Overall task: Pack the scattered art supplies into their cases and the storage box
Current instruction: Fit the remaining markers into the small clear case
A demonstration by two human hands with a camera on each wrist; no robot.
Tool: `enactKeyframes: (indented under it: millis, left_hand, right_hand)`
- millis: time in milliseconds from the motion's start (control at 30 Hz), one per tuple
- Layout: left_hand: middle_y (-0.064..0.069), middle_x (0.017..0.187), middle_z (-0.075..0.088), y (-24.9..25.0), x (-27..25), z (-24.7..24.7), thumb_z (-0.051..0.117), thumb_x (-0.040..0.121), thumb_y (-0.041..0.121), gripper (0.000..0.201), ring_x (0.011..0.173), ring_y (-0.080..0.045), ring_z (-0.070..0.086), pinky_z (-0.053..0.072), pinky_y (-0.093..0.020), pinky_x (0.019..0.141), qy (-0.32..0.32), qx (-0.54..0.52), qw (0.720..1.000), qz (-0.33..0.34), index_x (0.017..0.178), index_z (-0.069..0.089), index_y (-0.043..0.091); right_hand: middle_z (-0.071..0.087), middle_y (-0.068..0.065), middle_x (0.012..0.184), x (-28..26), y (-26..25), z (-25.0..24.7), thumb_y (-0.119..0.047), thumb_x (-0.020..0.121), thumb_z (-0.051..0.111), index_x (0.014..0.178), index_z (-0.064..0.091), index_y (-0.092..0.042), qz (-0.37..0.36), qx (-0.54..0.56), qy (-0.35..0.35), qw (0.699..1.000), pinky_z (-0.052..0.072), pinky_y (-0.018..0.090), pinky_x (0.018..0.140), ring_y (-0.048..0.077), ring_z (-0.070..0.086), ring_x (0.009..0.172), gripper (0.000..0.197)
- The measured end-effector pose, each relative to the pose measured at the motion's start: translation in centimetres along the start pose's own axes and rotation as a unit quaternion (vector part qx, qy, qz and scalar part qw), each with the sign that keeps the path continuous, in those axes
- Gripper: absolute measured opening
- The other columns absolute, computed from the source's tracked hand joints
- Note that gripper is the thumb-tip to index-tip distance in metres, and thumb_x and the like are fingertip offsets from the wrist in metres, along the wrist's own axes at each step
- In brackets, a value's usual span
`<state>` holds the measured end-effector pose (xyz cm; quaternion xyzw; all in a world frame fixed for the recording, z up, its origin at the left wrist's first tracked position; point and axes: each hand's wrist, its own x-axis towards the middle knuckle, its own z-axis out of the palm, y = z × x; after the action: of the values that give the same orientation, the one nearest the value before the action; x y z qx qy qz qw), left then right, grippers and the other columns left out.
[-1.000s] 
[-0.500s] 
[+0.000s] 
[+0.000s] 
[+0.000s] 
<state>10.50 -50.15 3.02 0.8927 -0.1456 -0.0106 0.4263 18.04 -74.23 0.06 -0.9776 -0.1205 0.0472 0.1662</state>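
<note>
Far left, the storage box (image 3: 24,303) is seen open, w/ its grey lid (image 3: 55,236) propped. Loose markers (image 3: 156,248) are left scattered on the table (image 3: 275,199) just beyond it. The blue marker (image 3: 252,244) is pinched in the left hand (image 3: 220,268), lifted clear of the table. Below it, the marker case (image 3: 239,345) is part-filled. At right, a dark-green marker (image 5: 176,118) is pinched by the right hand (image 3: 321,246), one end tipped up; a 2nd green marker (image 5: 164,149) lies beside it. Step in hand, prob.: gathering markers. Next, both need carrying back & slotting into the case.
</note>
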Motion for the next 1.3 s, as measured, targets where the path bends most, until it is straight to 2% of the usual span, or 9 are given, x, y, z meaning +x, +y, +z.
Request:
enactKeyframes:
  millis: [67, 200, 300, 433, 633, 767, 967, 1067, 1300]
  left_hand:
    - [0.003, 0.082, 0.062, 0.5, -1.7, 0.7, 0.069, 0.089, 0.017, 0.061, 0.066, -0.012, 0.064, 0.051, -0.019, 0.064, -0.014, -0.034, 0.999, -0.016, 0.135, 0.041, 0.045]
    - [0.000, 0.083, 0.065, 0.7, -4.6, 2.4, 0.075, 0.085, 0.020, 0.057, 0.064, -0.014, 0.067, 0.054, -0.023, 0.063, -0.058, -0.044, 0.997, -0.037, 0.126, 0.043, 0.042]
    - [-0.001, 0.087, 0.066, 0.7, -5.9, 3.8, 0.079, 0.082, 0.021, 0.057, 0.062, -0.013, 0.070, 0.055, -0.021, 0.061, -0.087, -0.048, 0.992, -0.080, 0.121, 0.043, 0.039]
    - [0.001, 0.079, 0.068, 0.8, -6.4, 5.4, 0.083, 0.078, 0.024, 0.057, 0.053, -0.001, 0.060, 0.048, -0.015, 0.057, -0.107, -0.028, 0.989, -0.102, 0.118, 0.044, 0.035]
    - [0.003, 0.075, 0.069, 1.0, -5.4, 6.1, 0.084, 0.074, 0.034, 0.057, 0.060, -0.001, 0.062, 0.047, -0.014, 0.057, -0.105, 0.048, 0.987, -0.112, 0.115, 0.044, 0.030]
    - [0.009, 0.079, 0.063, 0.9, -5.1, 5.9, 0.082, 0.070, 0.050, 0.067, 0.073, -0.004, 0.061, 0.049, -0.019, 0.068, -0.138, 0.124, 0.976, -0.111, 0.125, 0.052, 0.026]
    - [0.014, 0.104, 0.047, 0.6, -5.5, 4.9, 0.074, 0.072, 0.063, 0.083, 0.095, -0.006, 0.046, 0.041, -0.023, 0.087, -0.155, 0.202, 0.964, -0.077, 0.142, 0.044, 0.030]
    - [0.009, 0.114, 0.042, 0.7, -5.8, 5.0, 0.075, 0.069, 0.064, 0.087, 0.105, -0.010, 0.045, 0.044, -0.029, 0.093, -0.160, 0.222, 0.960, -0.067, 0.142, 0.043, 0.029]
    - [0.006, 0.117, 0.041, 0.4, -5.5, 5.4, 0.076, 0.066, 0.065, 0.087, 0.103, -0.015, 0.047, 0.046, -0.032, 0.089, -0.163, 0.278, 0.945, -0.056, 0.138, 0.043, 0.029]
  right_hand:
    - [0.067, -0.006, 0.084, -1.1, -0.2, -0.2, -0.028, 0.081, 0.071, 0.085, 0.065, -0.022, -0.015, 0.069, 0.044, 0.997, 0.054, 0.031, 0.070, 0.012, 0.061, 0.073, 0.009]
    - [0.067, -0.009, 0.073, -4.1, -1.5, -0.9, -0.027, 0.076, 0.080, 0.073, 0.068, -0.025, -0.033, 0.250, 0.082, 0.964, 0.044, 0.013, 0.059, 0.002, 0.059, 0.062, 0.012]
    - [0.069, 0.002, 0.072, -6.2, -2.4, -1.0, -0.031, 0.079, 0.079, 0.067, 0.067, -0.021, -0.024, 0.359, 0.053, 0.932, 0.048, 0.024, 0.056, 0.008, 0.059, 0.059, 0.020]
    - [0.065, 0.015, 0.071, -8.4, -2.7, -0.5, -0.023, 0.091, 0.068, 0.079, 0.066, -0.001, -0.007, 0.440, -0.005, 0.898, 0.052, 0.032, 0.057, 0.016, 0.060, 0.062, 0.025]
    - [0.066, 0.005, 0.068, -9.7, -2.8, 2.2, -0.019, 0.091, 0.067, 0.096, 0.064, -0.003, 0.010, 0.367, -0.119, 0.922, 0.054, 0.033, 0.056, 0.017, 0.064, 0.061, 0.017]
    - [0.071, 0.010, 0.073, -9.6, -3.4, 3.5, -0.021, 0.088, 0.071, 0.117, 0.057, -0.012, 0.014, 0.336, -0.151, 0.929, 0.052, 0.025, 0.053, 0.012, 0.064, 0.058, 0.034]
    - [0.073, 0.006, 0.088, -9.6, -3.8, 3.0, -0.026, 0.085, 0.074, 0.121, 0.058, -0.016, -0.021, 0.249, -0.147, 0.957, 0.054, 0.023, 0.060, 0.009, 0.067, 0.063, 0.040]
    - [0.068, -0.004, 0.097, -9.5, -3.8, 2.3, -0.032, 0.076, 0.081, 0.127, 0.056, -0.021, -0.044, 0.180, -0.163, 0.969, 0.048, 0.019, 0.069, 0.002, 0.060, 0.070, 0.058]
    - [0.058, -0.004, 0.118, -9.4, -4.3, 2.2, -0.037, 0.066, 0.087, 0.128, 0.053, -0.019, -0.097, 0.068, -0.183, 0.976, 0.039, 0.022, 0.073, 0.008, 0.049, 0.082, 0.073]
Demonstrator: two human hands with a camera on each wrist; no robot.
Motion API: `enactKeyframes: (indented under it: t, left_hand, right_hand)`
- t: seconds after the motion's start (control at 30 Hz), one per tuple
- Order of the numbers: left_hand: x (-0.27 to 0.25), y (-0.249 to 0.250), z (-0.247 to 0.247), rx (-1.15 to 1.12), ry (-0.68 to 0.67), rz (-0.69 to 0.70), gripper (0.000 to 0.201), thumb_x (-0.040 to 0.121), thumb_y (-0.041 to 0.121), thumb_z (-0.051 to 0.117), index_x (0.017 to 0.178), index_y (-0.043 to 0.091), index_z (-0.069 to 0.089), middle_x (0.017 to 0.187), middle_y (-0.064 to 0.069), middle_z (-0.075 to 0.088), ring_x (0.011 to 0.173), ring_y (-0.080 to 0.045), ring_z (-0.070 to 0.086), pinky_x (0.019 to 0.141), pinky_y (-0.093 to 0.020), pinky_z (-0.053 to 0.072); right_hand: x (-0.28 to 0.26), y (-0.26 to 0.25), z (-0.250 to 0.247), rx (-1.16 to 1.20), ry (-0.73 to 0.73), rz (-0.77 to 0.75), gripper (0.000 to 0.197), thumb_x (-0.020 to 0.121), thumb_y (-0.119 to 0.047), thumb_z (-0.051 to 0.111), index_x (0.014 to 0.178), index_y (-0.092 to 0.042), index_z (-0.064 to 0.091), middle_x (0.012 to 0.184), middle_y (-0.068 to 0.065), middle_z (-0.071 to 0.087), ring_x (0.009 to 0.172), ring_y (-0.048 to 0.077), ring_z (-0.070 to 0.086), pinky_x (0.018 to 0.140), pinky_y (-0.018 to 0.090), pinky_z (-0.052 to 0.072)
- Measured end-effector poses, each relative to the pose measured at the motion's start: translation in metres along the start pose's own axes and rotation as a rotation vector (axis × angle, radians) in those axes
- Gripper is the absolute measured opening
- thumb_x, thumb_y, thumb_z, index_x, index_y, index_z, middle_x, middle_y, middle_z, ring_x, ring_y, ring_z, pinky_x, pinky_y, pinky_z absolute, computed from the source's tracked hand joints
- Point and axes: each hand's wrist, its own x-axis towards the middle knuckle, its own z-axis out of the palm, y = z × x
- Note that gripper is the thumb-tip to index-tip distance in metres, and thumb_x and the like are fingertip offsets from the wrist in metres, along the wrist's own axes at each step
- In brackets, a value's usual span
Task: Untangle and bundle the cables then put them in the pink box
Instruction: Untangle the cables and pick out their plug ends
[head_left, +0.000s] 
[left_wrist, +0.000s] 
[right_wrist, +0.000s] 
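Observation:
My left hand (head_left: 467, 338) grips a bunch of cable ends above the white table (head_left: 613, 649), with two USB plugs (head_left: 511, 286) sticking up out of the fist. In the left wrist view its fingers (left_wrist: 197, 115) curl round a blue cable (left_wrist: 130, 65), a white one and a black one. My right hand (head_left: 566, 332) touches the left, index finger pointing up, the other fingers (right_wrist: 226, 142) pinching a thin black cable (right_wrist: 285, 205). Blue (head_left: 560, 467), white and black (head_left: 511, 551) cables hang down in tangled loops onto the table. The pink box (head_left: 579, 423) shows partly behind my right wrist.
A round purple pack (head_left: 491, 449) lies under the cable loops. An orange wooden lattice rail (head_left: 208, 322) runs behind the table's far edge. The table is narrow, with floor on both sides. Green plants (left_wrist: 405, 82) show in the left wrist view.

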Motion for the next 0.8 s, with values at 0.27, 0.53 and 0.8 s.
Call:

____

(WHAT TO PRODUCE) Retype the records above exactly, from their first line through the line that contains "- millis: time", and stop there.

(ANSWER TO THE EXERCISE)
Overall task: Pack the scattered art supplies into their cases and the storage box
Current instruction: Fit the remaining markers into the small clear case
A demonstration by two human hands with a camera on each wrist; no robot.
Tool: `enactKeyframes: (indented under it: millis, left_hand, right_hand)`
- millis: time in milliseconds from the motion's start (control at 30 Hz), one per tuple

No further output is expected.